───── DATASET EXTRACT ─────

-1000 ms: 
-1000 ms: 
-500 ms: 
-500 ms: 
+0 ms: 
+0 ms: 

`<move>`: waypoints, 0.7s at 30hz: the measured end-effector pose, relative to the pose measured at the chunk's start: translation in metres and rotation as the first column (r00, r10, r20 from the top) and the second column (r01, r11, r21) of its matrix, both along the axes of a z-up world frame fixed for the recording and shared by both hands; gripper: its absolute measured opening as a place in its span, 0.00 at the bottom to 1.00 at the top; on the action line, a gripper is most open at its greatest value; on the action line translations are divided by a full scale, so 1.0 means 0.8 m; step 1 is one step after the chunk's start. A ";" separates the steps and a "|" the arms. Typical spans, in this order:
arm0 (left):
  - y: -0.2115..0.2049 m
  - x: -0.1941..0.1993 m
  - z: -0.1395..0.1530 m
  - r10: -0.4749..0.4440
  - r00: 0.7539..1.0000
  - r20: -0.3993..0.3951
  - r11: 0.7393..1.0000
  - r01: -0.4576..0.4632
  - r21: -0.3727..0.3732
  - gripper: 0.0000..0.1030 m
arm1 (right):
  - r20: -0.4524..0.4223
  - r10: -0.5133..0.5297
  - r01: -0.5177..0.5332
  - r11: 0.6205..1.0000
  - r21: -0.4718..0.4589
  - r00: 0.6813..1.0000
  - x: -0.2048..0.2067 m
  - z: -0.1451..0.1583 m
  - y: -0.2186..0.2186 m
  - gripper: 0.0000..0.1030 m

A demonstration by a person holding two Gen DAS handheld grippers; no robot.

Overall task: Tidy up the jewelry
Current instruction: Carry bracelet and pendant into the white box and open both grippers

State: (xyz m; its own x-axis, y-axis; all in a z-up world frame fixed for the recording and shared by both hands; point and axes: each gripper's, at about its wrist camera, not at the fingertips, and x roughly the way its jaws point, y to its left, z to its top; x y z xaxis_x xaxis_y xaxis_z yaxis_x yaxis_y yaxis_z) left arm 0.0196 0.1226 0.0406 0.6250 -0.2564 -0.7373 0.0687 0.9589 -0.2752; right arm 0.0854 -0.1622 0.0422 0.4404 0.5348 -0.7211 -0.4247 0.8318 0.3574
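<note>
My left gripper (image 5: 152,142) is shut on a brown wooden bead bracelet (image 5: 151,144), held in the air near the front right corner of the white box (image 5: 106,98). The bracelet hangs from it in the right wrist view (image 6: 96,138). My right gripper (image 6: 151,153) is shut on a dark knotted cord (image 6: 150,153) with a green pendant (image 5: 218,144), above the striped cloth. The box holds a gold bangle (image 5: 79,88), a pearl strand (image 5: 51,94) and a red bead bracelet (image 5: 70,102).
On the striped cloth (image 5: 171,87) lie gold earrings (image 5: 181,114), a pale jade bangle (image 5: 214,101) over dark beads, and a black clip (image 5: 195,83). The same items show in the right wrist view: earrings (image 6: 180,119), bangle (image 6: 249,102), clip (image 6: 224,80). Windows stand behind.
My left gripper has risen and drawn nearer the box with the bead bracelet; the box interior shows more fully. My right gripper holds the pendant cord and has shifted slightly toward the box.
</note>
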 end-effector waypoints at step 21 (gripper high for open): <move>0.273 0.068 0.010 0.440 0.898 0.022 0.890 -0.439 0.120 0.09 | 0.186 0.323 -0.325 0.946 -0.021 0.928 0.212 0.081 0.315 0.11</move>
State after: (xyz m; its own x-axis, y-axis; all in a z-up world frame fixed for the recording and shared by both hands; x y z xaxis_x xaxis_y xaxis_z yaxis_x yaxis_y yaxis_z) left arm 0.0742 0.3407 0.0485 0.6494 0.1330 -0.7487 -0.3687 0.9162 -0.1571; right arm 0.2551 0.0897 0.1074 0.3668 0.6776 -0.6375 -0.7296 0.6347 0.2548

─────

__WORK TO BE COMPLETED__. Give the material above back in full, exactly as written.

__SOLUTION FOR THIS EXERCISE__.
-1000 ms: 
-1000 ms: 
-500 ms: 
-500 ms: 
+0 ms: 
+0 ms: 

`<move>`: waypoints, 0.7s at 30hz: the measured end-effector pose, relative to the pose measured at the chunk's start: translation in metres and rotation as the first column (r00, r10, r20 from the top) and the second column (r01, r11, r21) of its matrix, both along the axes of a z-up world frame fixed for the recording and shared by both hands; gripper: its absolute measured opening as a place in its span, 0.00 at the bottom to 1.00 at the top; on the action line, a gripper is most open at its greatest value; on the action line translations are divided by a full scale, so 1.0 means 0.8 m; step 1 is one step after the chunk's start. A ";" separates the steps and a "|" the arms. Typical spans, in this order:
arm0 (left):
  - y: -0.2115..0.2049 m
  - x: -0.1941..0.1993 m
  - z: -0.1395..0.1530 m
  - r10: -0.4749..0.4440
  - r00: 0.7539..1.0000
  - r20: -0.3993..0.3951
  - r11: 0.7393..1.0000
  - r01: -0.4576..0.4632
  - r21: -0.3727..0.3732
  - gripper: 0.0000..0.1030 m
arm1 (right):
  - r20: -0.4524..0.4223
  - r10: -0.5133..0.5297
  - r01: -0.5177..0.5332
  - r11: 0.6205..1.0000
  - r21: -0.4718..0.4589
  - r00: 0.6813..1.0000
  - x: -0.2048..0.2067 m
  - z: -0.1451..0.1583 m
  - y: -0.2186..0.2186 m
  - gripper: 0.0000..0.1030 m

A demonstration by a person holding two Gen DAS handheld grippers; no robot.

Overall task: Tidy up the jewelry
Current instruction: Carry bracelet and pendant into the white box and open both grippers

State: (xyz m; its own x-axis, y-axis; all in a z-up world frame fixed for the recording and shared by both hands; point and axes: each gripper's, at about its wrist camera, not at the fingertips, and x roughly the way its jaws point, y to its left, z to its top; x y z xaxis_x xaxis_y xaxis_z yaxis_x yaxis_y yaxis_z) left arm 0.0196 0.1226 0.0406 0.6250 -0.2564 -0.7373 0.0687 0.9589 -0.2752; right arm 0.0854 -0.1622 0.0422 0.4404 0.5348 -0.7211 -0.4247 0.8318 0.3574
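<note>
My left gripper (image 5: 152,142) is shut on a brown wooden bead bracelet (image 5: 151,144), held in the air near the front right corner of the white box (image 5: 106,98). The bracelet hangs from it in the right wrist view (image 6: 96,138). My right gripper (image 6: 151,153) is shut on a dark knotted cord (image 6: 150,153) with a green pendant (image 5: 218,144), above the striped cloth. The box holds a gold bangle (image 5: 79,88), a pearl strand (image 5: 51,94) and a red bead bracelet (image 5: 70,102).
On the striped cloth (image 5: 171,87) lie gold earrings (image 5: 181,114), a pale jade bangle (image 5: 214,101) over dark beads, and a black clip (image 5: 195,83). The same items show in the right wrist view: earrings (image 6: 180,119), bangle (image 6: 249,102), clip (image 6: 224,80). Windows stand behind.
My left gripper has risen and drawn nearer the box with the bead bracelet; the box interior shows more fully. My right gripper holds the pendant cord and has shifted slightly toward the box.
</note>
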 end-effector waypoints at step 21 (gripper high for open): <move>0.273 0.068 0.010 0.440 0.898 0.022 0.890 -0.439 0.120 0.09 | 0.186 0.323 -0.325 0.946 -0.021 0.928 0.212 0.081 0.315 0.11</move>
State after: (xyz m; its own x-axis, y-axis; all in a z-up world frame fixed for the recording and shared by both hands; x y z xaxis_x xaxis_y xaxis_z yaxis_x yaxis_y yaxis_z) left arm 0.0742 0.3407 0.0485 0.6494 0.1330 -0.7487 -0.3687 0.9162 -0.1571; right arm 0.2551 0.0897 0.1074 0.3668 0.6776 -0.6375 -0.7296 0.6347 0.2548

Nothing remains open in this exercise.